8.50 Quality adjustments to items of clothing are determined on the basis of changes in fabrics, makes and detailing. The principal difficulty faced by the ABS is the high frequency of stock turnover for women's outerwear and the potential difficulty assessing each instance of possible quality change. Moreover, because changes in women's outerwear are so frequent, retailers are likely to time price changes (particularly price increases) to coincide with the introduction of a new range. This retailing practice is problematic from a CPI perspective because specification changes often appear significant enough to require detailed assessment to measure price change on a constant quality basis. However, genuine quality changes (i.e. not those that are purely cosmetic) are typically marginal and typically much less than the price changes that occur at the same time (usually because of discounting of garments that are about to be superseded). So although prices for women's outerwear have a tendency to move around abruptly and unevenly, the genuine quality changes that often punctuate these price changes tend to be insignificant. Quality changes in items of clothing priced in the CPI are observed by field officers who recommend when quality adjustments are required.
8.51 Conceptually, the Housing group includes all expenditure on rents, utilities, purchase and maintenance of dwellings and other expenditure on shelter-related goods and services. At the time of the 15th series review, the group accounted for nearly 20 per cent of the CPI basket of goods and services.
8.52 The table below shows the structure of the Housing group, examples of products priced and data sources.

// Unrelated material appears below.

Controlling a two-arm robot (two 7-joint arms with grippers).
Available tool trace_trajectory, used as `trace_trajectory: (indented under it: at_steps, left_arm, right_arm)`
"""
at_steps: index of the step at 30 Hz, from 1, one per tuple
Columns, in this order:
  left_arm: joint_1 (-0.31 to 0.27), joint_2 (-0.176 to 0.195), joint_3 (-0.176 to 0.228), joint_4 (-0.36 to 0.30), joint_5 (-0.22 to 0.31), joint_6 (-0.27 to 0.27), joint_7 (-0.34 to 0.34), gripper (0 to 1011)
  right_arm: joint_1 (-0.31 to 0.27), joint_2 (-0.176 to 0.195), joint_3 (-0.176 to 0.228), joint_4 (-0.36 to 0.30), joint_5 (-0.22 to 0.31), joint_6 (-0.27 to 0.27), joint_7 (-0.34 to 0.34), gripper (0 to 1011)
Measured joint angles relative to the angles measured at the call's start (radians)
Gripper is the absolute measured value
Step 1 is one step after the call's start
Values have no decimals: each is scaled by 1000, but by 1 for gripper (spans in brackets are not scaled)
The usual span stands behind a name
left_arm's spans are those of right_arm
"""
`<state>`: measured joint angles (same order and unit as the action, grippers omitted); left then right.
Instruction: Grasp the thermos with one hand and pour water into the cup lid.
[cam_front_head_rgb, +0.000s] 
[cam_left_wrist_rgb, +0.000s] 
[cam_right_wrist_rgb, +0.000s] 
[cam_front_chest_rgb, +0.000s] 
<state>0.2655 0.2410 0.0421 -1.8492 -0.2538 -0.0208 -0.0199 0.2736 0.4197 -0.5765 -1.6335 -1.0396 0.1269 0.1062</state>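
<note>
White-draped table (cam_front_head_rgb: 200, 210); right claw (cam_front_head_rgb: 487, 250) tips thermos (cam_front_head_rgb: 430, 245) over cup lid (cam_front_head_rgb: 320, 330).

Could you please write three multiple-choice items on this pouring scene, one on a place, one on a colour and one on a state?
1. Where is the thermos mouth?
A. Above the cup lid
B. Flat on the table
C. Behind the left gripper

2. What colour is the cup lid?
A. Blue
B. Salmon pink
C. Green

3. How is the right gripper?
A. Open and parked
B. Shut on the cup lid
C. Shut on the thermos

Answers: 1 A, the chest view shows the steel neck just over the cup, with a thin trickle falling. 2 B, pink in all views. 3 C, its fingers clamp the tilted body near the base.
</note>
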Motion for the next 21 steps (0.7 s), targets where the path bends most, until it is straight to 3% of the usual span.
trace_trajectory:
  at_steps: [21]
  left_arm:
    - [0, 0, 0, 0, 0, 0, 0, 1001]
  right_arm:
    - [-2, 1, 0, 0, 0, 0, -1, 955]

8.53 This subgroup covers payments made by households as rent for both privately owned and government-owned dwellings. Rental payments for holiday homes are excluded as these are classified under Domestic holiday travel and accommodation in the Recreation group. Prices for a sample of rented dwellings within each capital city are collected every quarter, with the sample stratified according to location, dwelling type and size of dwelling based on the most recent Census of Population and Housing.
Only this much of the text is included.